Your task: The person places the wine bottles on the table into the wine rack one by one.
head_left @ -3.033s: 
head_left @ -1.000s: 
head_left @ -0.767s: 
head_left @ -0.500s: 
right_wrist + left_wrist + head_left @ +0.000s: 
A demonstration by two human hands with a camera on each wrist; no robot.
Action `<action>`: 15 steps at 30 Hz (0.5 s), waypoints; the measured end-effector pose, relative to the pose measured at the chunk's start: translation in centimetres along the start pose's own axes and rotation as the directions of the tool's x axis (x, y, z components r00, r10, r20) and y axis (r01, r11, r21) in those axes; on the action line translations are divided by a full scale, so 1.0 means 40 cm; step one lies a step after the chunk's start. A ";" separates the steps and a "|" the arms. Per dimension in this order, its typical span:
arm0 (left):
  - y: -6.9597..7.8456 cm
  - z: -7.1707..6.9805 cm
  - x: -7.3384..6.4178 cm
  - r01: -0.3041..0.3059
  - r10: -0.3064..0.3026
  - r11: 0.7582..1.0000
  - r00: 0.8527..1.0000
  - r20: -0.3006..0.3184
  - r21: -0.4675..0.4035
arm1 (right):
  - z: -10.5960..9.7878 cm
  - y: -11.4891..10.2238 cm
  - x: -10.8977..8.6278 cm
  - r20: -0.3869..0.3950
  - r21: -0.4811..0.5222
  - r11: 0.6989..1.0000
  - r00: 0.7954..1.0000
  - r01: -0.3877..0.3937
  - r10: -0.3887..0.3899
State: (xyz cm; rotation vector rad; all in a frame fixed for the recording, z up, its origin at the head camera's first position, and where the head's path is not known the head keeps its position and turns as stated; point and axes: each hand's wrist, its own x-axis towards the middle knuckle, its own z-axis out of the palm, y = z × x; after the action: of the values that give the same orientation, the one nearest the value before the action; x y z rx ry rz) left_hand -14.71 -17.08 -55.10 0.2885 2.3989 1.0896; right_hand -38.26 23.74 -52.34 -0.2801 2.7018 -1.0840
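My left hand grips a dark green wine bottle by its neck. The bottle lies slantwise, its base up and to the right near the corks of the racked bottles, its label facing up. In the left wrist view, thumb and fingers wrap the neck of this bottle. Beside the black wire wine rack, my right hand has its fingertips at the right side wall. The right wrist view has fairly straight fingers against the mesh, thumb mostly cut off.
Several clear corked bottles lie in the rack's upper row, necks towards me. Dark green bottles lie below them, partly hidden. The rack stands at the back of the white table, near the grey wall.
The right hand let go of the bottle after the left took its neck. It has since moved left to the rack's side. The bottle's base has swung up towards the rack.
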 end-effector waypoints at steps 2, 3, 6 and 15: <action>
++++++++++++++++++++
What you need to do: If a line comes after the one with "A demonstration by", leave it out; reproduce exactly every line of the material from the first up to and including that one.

Answer box:
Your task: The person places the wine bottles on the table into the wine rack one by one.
head_left @ -3.033s: 
head_left @ -1.000s: 
head_left @ -0.767s: 
head_left @ -0.500s: 
right_wrist + left_wrist + head_left @ +0.000s: 
A demonstration by two human hands with a camera on each wrist; no robot.

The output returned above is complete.